Servir les enfants du monde : comment fonctionne le Kiwanis, de l’international au club local
Derrière les actions locales visibles — repas de soutien, ventes caritatives, dons aux associations régionales — se trouve une organisation structurée à l’échelle mondiale.
Le Kiwanis n’est pas qu’un club de service parmi d’autres : c’est un réseau international coordonné, hiérarchisé et animé par des bénévoles qui partagent une même devise :
Servir les enfants du monde.
Une organisation mondiale : Kiwanis International
Fondé en 1915 aux États-Unis, Kiwanis International est aujourd’hui présent dans plus de 80 pays et rassemble des centaines de milliers de membres. L’organisation définit la vision globale, les valeurs, les grandes orientations stratégiques et soutient des programmes internationaux d’envergure, notamment via le Kiwanis Children’s Fund.
Ce niveau international garantit :
- une cohérence des valeurs,
- un cadre statutaire commun,
- des standards éthiques,
- et une reconnaissance mondiale.
Chaque club local agit de manière autonome, mais dans le respect de cette charte internationale.
Le niveau continental : Kiwanis Europe
En Europe, la coordination passe par Kiwanis Europe, qui regroupe les districts nationaux. Ce niveau intermédiaire facilite la coopération entre pays, organise des congrès européens, favorise les échanges d’expériences et soutient le développement de nouveaux clubs. C’est un maillon stratégique : il adapte la vision internationale aux réalités culturelles et institutionnelles européennes.

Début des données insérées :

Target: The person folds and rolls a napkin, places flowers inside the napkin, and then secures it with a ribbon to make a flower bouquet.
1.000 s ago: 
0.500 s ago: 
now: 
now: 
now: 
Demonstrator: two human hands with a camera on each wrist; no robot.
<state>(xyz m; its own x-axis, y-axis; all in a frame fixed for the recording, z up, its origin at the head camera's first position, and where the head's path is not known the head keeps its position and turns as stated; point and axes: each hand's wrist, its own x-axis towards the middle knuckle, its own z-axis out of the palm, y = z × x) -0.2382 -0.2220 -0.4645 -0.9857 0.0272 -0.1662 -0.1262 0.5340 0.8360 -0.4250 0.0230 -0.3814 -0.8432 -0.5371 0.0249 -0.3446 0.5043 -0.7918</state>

Le niveau national : Kiwanis Suisse-Liechtenstein
En Suisse, le Kiwanis est structuré en district national. Kiwanis Suisse-Liechtenstein coordonne les clubs du pays, organise des assemblées, nomme des responsables régionaux (gouverneur, lieutenant-gouverneurs) et veille au respect des statuts. Ce niveau assure :
- la formation des membres,
- la création de nouveaux clubs,
- la cohérence administrative,
- la représentation nationale de l’organisation.
Le district sert de pont entre la stratégie européenne et la réalité des clubs locaux.
L’échelon régional : divisions et lieutenant-gouverneurs
Le territoire national est subdivisé en divisions régionales. Chaque division regroupe plusieurs clubs géographiquement proches. Un lieutenant-gouverneur en assure l’animation et la coordination. Ce niveau favorise :
- les synergies entre clubs,
- les actions communes,
- le partage de bonnes pratiques.
Il reste un niveau de coordination, sans interférer dans l’autonomie des clubs.
Le cœur du système : le club local
C’est à l’échelle du club que le Kiwanis prend véritablement vie. Les membres se réunissent régulièrement — souvent autour d’un repas ou d’un “stamm” — pour organiser des actions concrètes : levées de fonds, soutien à des associations locales, projets sociaux. Chaque club dispose d’un comité composé notamment :
- d’un président,
- d’un secrétaire,
- d’un trésorier,
- de responsables de commissions (adhésion, activités sociales, événements, etc.).
Les décisions sont prises démocratiquement. Les bénéfices des actions sont intégralement reversés à des projets en faveur des enfants et des jeunes. L’autonomie locale est un principe fort : chaque club choisit ses actions selon les besoins de sa région, tout en s’inscrivant dans la mission globale du Kiwanis.
Un modèle hybride : autonomie locale, vision globale
La force du Kiwanis réside dans cet équilibre subtil :
- Une vision internationale forte
- Une coordination nationale structurée
- Une liberté d’action locale
Ce fonctionnement permet à un club d’un canton suisse, d’une ville allemande ou d’une commune italienne de soutenir des projets très concrets — tout en appartenant à un réseau mondial partageant les mêmes valeurs. Dans un monde où l’engagement bénévole évolue, le Kiwanis conserve un modèle éprouvé : proximité, responsabilité, camaraderie et impact mesurable.
Car au-delà des structures et des statuts, l’essentiel demeure inchangé depuis plus d’un siècle : améliorer concrètement la vie des enfants, ici comme ailleurs.